= Alligata =

Computer games developer and publisher

Alligata Software Ltd. was a computer games developer and publisher based in Sheffield in the UK in the 1980s.

The company was founded by brothers Mike and Tim Mahony and their father J.R. Mahony in 1983. They produced games for a number of home computers including the Commodore 64, BBC Micro, Acorn Electron, ZX Spectrum and Dragon 32. The company published many of Tony Crowther's early Commodore 64 games, including Aztec Tomb, Blagger and Loco. Chris Butler was another programmer whose earlier games were released by Alligata. The company also published budget priced software under the Budgie label.

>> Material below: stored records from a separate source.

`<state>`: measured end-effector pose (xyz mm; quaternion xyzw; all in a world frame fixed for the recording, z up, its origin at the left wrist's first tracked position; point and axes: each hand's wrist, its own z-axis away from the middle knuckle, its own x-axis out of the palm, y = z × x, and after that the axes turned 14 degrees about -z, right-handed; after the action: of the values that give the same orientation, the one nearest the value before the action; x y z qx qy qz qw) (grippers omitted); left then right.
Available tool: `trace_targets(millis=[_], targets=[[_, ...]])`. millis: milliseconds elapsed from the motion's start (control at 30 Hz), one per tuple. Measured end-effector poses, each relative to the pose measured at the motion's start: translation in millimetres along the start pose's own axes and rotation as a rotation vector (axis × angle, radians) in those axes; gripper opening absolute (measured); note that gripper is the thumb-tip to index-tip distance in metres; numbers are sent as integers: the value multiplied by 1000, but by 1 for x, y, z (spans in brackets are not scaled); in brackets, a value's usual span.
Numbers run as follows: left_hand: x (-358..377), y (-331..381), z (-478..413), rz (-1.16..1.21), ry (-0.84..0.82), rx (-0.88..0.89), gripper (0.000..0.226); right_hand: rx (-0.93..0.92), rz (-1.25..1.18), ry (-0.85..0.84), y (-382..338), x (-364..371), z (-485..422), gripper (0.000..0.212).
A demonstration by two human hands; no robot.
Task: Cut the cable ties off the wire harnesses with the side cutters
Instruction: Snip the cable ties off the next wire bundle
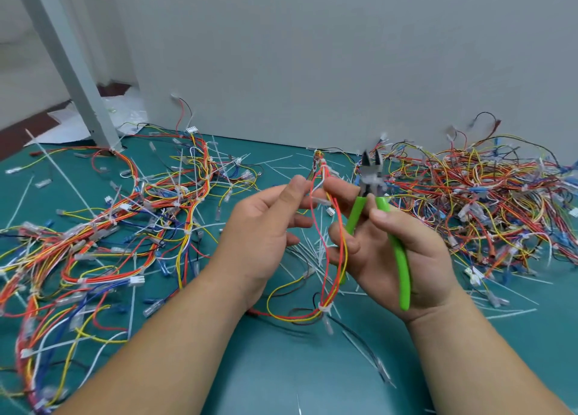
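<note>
Roughly midway, I'd judge: cut tie scraps litter the mat, yet the harness held between both hands keeps a cable tie at its lower end. Left hand pinches its wires. Right hand grips the side cutters, jaws apart, off the wires. The right pile looks uncut.

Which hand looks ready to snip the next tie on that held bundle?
Right. The right hand grips the green side cutters, jaws apart, beside the wire harness; the left hand only pinches its wires, steadying them.
</note>
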<state>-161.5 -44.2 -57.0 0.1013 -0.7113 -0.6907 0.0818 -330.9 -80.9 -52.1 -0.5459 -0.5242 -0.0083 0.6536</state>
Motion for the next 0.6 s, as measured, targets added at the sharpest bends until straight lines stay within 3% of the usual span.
trace_targets(millis=[133, 300, 467, 600], targets=[[-3, -1, 2, -90, -32, 66, 27, 73, 97, 3, 7, 1, 0, 69], [-4, -3, 0, -27, 19, 37, 15, 80, 137, 107, 9, -5, -4, 51], [-2, -5, 0, -81, 39, 124, 20, 48, 38, 153, 6, -10, -8, 54], [3, -6, 6, -241, -70, 251, 24, 5, -165, 99, -3, -13, -7, 74]])
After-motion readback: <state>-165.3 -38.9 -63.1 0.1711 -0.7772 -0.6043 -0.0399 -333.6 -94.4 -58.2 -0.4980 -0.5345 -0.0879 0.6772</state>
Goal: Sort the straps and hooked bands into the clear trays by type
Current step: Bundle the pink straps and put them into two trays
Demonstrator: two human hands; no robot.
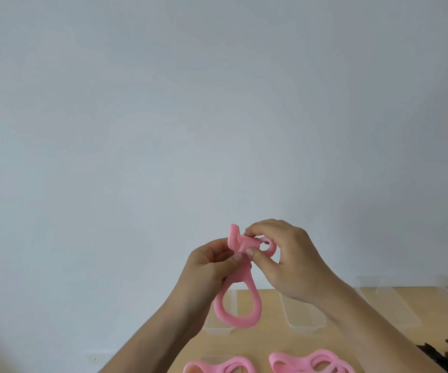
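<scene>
— Across the table [257,343], what is laid out, from the largest item down?

— A pale wall is seen behind. Several clear trays [306,328] are set side by side along the far edge of the table. Two heaps of pink straps [314,360] are cut off by the lower edge of the view, and a dark item [438,355] is partly seen at the lower right; its type cannot be told.

— Where is the piece now being handled?

— A pink band [237,317] is held up in the air, in front of the leftmost tray and clear of the table. It is pinched just below its top by the left hand [209,267], and its neck is pinched between thumb and forefinger of the right hand [290,262]. Each grip is thus closed on the band.

— How is it oriented?

— Its long axis is kept close to upright. The large loop hangs downward; a flared tab points up and slightly left, and a small ring is turned to the right, by the right hand's fingers.

— Which step is indicated?

— Inspection is judged to be under way: the band's end is being examined so that its type may be settled. No tray has yet been chosen for it. For the next move, one grip would need to be released and the band lowered into the matching tray.
</scene>
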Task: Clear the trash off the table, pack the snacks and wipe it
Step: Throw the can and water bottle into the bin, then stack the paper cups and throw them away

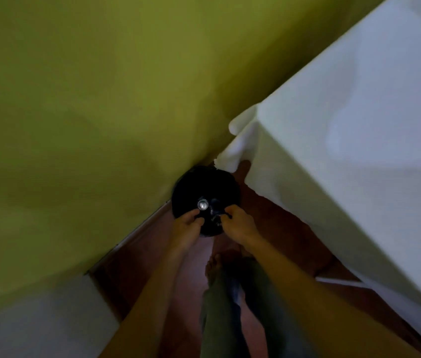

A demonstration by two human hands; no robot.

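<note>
Head view looks down on a black bin (219, 182) tucked low in the middle of the frame, between the yellow-green wall (75, 99) and the white-clothed tabletop (359, 125) at right, probably so trash has a short trip. A shiny can (202, 204) lies inside it. The left hand (187, 224) and right hand (235, 223) reach over the near rim, likely to drop things straight in. The left hand's fingers curl just beside the can, and the right hand's curl over something dark. Dimness hides whether either grips anything.
</note>
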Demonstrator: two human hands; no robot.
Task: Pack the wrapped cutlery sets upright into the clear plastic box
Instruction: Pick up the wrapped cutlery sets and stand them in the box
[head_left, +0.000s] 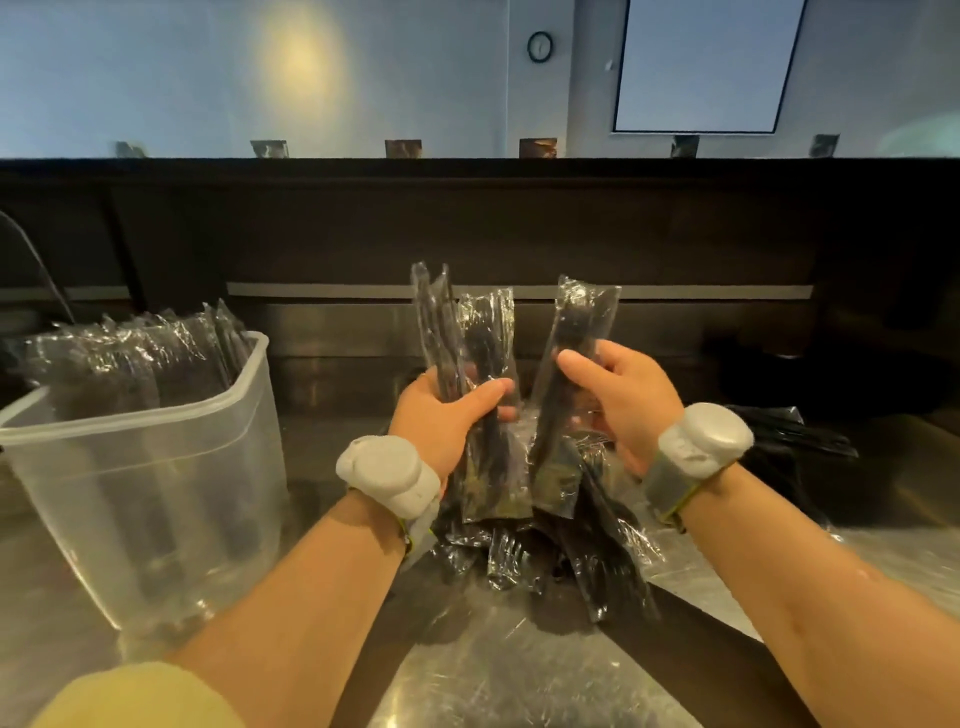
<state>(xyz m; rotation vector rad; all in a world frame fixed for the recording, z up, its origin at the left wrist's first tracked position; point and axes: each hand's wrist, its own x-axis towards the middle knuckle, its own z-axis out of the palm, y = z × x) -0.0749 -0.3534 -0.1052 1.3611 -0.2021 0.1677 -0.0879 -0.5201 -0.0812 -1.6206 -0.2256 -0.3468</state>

Tim Mahony took over the day-to-day running of the company in 1987 and closed the company nine months later. The name and back catalogue were sold to Superior Software. Two titles were released under the joint Superior/Alligata label for ports of Superior's BBC/Electron games to other systems. Superior also included some old Alligata games on their Play It Again Sam compilations.

== Games ==
- Aztec Tomb - 1983 (C64)
- Here Comes The Sun - 1983 (ZX Spectrum)
- Bug Blaster - 1983 (C64, BBC Micro, Acorn Electron)
- Lunar Rescue - 1983 (BBC Micro, Acorn Electron)
- Blagger - 1983 (C64, BBC Micro, Acorn Electron, MSX, Commodore 16); a version was also released through Amsoft for the Amstrad CPC
- Loco - 1984 (C64, ZX Spectrum, Atari 8-bit)
- Son of Blagger - 1984 (C64, ZX Spectrum, BBC Micro)
- Who Dares Wins - 1985 (C64)
- Jack Charlton's Match Fishing - 1985 (C64, ZX Spectrum)
- Blagger Goes to Hollywood - 1985 (C64)
- Who Dares Wins II - 1986 (C64, ZX Spectrum, BBC Micro, MSX, Amstrad CPC)
- Night World - 1986 (BBC Micro, Acorn Electron)
- Kettle - 1987 (C64, ZX Spectrum, Amstrad CPC)
- Livingstone, I Presume? - 1987 (C64, ZX Spectrum, MSX, Amstrad CPC); UK release of Spanish Opera Soft game Livingstone, Supongo
- Addicta Ball - 1987 (C64, MSX, Amiga, Atari ST)
- By Fair Means or Foul - 1988 (C64, ZX Spectrum, Amstrad CPC); a Superior/Alligata release
- Repton Mania - 1989 (ZX Spectrum); ports of the first 2 Repton games - a Superior/Alligata release

==Budgie label==
Alligata published budget games under the Budgie label from 1985. When a typical Alligata game would cost around £6.95, Budgie games sold for only £1.99 in order to compete with the likes of budget software pioneer Mastertronic, already selling games at that level. Almost all titles were original rather than re-issues of Alligata games. Probably the most well known game is space shoot 'em up Video's Revenge (BBC Micro, Acorn Electron) with others including Convoy (ZX Spectrum), Super Sam (ZX Spectrum, Amstrad CPC), Raskel (C64) and Shuffle (BBC Micro, Acorn Electron).